- [WHAT THE TASK REQUIRES]:
Copy out each line below that has the word "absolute" in it.

- [STORED DATA]:
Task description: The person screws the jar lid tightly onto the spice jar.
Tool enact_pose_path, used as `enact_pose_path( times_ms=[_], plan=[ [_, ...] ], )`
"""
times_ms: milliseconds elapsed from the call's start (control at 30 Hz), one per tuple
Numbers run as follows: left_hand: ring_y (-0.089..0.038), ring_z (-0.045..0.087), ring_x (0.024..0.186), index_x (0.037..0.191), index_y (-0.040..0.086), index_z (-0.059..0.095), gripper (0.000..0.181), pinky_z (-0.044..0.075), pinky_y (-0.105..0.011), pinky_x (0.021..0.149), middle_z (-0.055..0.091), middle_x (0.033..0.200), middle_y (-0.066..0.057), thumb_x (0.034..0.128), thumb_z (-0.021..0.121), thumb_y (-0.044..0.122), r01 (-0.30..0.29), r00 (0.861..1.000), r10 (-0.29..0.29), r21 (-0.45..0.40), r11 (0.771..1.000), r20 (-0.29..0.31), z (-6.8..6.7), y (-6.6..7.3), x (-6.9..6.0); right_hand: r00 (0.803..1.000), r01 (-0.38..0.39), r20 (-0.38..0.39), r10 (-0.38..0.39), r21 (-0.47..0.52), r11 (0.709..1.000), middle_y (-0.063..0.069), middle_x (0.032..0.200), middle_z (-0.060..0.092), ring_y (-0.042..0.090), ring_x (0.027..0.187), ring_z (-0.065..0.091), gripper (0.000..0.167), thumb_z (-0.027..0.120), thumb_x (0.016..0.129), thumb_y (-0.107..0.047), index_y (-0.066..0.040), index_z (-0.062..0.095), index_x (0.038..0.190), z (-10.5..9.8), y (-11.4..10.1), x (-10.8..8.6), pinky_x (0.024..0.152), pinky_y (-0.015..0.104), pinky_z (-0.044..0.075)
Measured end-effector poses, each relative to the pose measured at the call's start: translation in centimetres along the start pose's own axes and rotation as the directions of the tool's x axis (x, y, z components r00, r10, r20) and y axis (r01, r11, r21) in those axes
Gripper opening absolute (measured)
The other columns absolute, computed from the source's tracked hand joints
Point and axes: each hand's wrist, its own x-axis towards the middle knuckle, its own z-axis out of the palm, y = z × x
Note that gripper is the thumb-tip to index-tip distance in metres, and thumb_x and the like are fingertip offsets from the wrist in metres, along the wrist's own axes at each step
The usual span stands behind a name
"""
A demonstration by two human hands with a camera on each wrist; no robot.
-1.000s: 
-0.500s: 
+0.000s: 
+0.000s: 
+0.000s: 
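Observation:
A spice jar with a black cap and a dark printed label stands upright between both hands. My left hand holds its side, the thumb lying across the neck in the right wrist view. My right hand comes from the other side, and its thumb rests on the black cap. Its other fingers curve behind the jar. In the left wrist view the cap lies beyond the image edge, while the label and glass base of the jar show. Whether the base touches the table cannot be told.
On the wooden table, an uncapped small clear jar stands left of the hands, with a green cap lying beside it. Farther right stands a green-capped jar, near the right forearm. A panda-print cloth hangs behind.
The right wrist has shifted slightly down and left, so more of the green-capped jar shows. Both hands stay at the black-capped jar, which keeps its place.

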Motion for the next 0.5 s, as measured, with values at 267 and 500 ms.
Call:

- [REPLY]:
Gripper opening absolute (measured)
The other columns absolute, computed from the source's tracked hand joints

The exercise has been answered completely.